Он снова опустился на край тахты, протянул руку, стряхнул пепел в Шиву:
— Понимаешь, то что у нас сейчас — это, я бы сказал, только начальная фаза социализма. Мы только- только стали советскими. Не русскими, а советскими. Конечно, нам трудно очень — у буржуев таких войн и всяких разных перетрясок не было. У них механизм веками отлаживался. А наш лишь недавно построен. Да и построен как — на ходу, в голод, в разруху. Войны все время. Но сейчас мы уже сила. Они нас боятся. Чувствуют, как собака волка. Потому и брешут. Мы — новые люди, понимаешь? Новые. И земля должна нам принадлежать — молодым. А главное — нас уже много, почти полмира. Мы, как семья одна. У нас первое в истории общество, где все равны. Все бесплатно — детсад, школа, институт. Больницы, опять же. У них работать надо до пота, а у нас — по мере сил. Только на работу не опаздывай, а там
— работай не торопясь, как можешь. Вот и все. Квартиры, опять же, даром. Все для человека. Продуктов не хватает — это временно, из-за дураков разных. Но дураки не помеха, помеха — это такие вот, как этот Рубин…

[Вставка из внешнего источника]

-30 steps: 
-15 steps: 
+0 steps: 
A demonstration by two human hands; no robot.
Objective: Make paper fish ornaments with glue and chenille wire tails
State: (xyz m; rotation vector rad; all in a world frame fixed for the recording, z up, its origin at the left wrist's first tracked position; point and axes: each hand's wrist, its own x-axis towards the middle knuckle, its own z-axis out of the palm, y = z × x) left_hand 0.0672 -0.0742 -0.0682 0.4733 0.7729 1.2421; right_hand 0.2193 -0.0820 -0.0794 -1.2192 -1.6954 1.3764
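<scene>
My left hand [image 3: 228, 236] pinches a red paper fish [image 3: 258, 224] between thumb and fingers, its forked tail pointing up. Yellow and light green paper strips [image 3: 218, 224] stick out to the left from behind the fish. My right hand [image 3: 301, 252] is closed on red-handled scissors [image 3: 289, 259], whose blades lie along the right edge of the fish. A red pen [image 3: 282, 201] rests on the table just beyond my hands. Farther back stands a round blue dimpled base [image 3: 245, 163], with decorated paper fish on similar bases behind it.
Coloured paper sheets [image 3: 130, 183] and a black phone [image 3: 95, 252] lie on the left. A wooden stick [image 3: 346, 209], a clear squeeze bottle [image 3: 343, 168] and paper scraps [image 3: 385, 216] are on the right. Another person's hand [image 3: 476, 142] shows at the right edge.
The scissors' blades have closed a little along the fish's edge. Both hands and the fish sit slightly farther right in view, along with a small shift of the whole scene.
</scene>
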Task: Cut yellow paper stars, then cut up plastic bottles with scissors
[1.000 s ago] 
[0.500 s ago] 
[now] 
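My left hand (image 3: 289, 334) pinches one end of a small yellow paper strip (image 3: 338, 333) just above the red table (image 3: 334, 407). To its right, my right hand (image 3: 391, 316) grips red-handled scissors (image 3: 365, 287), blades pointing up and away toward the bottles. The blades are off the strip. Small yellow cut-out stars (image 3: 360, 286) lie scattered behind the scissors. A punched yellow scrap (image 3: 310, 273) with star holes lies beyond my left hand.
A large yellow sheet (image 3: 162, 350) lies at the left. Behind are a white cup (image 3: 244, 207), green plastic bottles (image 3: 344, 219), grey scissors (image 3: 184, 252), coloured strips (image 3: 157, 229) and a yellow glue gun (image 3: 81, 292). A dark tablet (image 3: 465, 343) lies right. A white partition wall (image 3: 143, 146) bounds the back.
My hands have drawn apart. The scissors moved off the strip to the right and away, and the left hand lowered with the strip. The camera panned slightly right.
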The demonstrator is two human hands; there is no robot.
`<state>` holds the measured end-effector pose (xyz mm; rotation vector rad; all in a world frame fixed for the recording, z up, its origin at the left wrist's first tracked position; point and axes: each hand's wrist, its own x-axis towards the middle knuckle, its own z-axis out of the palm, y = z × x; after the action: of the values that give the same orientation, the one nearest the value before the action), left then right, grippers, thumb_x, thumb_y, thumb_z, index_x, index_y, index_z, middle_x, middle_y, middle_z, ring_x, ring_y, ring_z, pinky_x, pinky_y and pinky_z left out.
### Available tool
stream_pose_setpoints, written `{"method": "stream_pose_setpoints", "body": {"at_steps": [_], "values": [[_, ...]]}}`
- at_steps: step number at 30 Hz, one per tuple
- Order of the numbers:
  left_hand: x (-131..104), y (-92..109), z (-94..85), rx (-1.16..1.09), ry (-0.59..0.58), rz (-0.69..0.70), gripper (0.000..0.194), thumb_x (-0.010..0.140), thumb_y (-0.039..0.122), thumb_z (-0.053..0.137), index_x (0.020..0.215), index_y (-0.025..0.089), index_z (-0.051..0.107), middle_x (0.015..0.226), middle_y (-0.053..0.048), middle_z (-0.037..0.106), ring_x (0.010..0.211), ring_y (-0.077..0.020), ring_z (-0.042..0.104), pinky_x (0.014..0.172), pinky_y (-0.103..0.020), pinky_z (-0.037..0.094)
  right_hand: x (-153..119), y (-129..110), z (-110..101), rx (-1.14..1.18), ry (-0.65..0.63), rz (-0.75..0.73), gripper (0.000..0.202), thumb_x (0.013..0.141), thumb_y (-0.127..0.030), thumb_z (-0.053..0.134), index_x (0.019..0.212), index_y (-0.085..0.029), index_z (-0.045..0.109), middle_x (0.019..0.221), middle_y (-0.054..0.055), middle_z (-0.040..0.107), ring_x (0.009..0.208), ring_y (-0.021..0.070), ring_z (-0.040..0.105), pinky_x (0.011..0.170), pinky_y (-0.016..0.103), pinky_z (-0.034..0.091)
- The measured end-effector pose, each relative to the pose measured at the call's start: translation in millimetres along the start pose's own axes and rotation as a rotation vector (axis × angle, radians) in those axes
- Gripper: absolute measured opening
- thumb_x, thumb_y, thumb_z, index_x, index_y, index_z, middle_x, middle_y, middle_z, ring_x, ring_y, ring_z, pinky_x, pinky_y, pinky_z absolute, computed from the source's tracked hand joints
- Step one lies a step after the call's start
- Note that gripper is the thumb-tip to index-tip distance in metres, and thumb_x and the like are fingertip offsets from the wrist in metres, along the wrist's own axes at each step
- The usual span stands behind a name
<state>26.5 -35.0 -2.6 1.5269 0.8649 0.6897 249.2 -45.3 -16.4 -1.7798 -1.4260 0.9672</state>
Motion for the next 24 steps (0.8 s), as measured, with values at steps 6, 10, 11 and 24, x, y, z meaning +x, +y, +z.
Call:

— Рабин, — поправила Марина, затягиваясь.
— Ну Рабин, один хрен. Он не наш, понимаешь? Он — их. Того мира. Так и пусть катится к ним. Или в лагерь. Он не понимает ни хрена, а лезет учить! Он ничего не понимает. И не поймет. Потому что любить наш народ не научился и все время с запада смотрел. Дескать — очереди за колбасой, пиво плохое, квартиры маленькие — значит здесь плохо! Вот так они рассуждают. А знаешь почему? Потому что евреи вообще что такое родина — не понимают. Им где пиво лучше — там и родина. У них цели никакой, какой там коммунизм, светлое будущее! Брюхо набить, обмануть, похвастаться — вот и все! Вообще, не знаю как ты, но я к евреям чего-то не того…
Он нахмурился, покачал головой и продолжал:
— Я раньше этого не понимал, а теперь понял. Это народ какой-то… чорт знает какой. Их не поймешь — чего им надо. А главное — вид у них… ну я не знаю… противный какой-то. Вот армяне вроде тоже и волосатые и горбоносые, грузины, бакинцы… и волосы такие же… а вот все равно, евреи прямо неприятны чем-то! Что-то нехорошее в них. Я этого объяснить не могу, как ни пытался… И все — своих, своих. Только со своими. Где один устроится — там и другие лезут.